__DATA PROVIDED__:
>>>

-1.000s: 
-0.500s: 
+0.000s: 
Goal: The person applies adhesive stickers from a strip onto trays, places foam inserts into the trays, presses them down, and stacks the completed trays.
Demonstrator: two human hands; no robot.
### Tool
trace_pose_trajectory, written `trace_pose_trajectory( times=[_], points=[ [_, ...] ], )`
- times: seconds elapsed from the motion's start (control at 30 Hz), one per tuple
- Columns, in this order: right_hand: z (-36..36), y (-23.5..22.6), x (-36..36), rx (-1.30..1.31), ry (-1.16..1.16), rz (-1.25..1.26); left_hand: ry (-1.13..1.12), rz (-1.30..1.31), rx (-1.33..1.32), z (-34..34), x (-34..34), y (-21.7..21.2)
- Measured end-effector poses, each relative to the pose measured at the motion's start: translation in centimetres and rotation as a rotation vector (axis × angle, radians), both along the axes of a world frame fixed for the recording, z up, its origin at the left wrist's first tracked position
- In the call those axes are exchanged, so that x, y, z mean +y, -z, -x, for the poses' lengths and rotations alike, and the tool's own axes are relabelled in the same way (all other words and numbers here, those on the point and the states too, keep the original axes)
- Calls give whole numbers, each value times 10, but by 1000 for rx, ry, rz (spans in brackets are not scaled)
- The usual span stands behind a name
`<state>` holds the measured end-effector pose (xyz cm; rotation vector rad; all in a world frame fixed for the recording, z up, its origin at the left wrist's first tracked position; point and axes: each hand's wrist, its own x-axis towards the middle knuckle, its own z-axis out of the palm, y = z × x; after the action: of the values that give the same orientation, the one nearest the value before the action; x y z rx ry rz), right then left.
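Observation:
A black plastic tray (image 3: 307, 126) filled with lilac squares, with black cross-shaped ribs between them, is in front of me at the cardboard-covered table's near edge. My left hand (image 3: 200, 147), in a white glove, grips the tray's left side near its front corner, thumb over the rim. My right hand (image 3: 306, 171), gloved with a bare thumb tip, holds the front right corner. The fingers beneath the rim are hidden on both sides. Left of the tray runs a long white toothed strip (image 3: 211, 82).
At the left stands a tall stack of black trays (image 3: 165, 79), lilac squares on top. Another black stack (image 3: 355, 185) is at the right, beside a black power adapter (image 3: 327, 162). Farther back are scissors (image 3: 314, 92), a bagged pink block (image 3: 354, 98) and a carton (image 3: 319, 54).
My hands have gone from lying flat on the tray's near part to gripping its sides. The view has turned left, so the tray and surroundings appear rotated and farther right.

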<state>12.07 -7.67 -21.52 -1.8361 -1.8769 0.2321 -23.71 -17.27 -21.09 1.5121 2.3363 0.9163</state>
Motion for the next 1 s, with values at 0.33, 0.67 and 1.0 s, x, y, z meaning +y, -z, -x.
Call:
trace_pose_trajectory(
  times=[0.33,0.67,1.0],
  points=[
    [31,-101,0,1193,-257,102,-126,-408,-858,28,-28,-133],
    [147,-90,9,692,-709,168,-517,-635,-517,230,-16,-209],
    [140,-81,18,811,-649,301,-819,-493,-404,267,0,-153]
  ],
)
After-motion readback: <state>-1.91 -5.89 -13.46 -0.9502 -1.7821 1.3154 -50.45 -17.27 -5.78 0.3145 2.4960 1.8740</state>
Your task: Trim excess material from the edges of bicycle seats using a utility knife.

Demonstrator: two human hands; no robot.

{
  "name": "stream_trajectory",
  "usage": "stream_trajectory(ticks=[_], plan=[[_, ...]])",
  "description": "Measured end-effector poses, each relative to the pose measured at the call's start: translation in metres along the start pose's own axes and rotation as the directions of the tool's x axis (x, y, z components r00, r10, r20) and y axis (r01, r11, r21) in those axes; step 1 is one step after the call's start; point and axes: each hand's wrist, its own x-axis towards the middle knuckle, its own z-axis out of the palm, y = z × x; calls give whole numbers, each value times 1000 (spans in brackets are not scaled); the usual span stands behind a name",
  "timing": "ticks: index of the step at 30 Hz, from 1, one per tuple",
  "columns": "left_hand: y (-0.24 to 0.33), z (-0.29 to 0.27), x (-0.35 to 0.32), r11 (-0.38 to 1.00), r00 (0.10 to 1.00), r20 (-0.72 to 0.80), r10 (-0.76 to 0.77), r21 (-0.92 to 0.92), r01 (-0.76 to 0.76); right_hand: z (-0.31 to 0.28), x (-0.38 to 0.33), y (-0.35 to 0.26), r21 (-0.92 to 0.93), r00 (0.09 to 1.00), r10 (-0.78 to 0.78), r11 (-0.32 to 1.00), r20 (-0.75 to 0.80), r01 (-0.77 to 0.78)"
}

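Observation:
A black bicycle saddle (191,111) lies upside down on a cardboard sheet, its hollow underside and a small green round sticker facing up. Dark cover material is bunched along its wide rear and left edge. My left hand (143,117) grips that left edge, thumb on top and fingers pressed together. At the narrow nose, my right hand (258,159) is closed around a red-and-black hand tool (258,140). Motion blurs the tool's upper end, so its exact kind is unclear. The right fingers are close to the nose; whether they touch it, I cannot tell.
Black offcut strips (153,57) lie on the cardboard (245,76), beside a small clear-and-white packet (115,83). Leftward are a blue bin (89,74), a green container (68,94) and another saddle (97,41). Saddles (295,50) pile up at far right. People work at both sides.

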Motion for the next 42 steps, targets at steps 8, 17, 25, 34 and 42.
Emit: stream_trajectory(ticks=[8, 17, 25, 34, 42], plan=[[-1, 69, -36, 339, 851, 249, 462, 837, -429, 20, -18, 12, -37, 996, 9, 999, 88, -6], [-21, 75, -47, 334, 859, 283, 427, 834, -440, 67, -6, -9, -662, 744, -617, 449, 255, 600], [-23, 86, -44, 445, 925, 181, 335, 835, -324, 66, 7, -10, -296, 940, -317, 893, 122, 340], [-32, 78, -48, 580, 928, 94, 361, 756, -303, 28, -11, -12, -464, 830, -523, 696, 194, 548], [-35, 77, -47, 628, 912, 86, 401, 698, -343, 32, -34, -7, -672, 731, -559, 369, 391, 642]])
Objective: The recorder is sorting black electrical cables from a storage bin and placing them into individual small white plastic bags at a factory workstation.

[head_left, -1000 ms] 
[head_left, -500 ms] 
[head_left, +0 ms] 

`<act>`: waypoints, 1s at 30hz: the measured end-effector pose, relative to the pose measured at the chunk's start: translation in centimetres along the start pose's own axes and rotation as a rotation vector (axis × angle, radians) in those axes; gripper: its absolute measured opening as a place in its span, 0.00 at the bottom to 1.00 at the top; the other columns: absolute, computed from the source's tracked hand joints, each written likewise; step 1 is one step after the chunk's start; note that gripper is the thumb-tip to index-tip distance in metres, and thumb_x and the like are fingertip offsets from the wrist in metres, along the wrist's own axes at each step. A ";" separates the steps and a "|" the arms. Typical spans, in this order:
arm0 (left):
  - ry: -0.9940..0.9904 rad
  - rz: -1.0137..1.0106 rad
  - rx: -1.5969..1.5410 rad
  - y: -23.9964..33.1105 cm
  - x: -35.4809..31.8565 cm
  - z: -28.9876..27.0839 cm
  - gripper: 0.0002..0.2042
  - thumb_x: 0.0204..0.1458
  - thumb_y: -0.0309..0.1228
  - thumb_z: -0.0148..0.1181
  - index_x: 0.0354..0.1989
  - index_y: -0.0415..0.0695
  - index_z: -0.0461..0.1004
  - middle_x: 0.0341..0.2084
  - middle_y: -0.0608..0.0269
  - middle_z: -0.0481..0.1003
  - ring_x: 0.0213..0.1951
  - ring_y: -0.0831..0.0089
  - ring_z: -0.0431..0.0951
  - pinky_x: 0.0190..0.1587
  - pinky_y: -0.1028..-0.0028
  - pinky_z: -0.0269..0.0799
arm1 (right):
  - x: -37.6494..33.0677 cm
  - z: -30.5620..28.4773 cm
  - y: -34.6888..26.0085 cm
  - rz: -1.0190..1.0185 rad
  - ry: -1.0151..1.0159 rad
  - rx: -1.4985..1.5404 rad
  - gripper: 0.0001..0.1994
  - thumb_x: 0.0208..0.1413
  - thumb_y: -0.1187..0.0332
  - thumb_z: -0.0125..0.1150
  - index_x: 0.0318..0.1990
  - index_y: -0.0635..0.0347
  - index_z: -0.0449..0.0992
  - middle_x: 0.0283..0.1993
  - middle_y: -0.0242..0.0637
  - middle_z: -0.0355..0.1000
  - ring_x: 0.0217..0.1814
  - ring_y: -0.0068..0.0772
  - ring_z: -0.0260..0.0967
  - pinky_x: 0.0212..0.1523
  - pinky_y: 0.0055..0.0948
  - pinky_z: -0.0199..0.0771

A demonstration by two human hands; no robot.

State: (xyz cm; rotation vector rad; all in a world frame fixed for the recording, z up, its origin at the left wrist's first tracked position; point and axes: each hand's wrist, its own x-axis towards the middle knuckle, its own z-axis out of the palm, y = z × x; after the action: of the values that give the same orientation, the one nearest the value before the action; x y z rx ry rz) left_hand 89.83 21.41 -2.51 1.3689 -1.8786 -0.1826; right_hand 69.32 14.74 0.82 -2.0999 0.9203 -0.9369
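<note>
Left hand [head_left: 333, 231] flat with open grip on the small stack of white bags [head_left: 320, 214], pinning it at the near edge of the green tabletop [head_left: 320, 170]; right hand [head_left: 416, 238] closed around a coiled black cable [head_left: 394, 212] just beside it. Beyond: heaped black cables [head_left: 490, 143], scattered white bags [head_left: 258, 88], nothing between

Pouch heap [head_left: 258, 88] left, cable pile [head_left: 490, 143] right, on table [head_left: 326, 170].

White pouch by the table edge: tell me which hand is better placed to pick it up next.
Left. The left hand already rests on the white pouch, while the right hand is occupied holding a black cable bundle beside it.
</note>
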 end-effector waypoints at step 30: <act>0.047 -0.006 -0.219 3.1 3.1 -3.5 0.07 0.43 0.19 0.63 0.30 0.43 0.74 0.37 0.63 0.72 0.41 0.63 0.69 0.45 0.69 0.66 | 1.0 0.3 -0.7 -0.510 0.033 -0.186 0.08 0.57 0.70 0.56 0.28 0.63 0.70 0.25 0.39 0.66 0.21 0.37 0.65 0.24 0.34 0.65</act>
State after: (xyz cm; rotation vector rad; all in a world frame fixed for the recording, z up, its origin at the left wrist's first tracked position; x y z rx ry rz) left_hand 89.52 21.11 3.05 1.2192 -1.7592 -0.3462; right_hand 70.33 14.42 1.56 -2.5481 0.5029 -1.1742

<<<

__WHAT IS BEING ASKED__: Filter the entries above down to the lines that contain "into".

__EXERCISE RESPONSE__:
Goal: The person applies adhesive stickers from a strip onto trays, places foam inserts into the trays, presses them down, and stacks the completed trays.
Objective: The recorder is sorting black electrical cables from a storage bin and placing them into individual small white plastic bags at a factory workstation.

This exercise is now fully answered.